= Joachim Oppenheim =

Czech rabbi and author (1832 – 1891)

Joachim (Ḥayyim) Oppenheim, also known as Joachim Heinrich Oppenheim (29 September 1832 – 27 April 1891), was a Czech rabbi and author.

==Biography==
He was born at Ivančice, Moravia. After receiving his first instruction from his father, Bernhard Oppenheim, rabbi of Ivančice, he went to Brno, where he attended the gymnasium (1849-1853), and then entered the University of Vienna, continuing his Talmudic studies under Rabbi Lazar Horowitz.

Having graduated in 1857, he succeeded his brother David, as rabbi of Jemnice in 1858, and his father as rabbi of Ivančice in 1860. In 1868, he was called to serve as rabbi of Toruń. He held this last rabbinate until his death on 27 April 1891, in Berlin, where he had undergone a surgical operation.

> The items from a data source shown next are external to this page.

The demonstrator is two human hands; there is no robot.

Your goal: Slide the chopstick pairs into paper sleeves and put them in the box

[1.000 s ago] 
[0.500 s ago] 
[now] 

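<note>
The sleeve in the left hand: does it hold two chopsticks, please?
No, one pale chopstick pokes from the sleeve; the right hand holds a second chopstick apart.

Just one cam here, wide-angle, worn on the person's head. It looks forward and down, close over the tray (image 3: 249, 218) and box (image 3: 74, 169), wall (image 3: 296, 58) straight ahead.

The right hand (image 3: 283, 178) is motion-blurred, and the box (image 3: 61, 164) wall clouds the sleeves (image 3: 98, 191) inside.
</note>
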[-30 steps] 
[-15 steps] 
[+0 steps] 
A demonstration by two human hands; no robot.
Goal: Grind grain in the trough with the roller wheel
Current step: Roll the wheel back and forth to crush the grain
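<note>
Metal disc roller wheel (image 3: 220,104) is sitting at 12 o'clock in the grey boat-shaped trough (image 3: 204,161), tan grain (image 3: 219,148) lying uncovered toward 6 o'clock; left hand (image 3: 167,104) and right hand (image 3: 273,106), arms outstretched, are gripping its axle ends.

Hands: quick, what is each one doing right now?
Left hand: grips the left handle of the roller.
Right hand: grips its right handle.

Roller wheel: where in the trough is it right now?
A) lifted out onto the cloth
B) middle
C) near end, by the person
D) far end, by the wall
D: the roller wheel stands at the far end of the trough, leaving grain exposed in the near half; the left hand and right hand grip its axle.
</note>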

Of Oppenheim's independent publications, only two sermons are known, entitled "Das Tal-Gebet" (Vienna, 1862); but he was a frequent contributor to Jewish scientific magazines, writing by preference in Hebrew. Oppenheim contributed to Zecharias Frankel's "Monatsschrift für die Geschichte und Wissenschaft des Judenthums", S. Sonneschein's "Homiletische Monatsschrift", Joseph Isaac Kobak's "Jeschurun", "Ha-Maggid", "Ha-Karmel", "Ha-Shaḥar", "Bet Talmud", and to various Hebrew year-books.

His history of the compilation of the Mishnah, "Toledot ha-Mishnah", published originally in the second volume of the "Bet Talmud", was published separately in Presburg, 1882.

Oppenheim was married to Helene Oppenheim (1839-1929). Their son, Berthold Oppenheim, was the rabbi of Olomouc.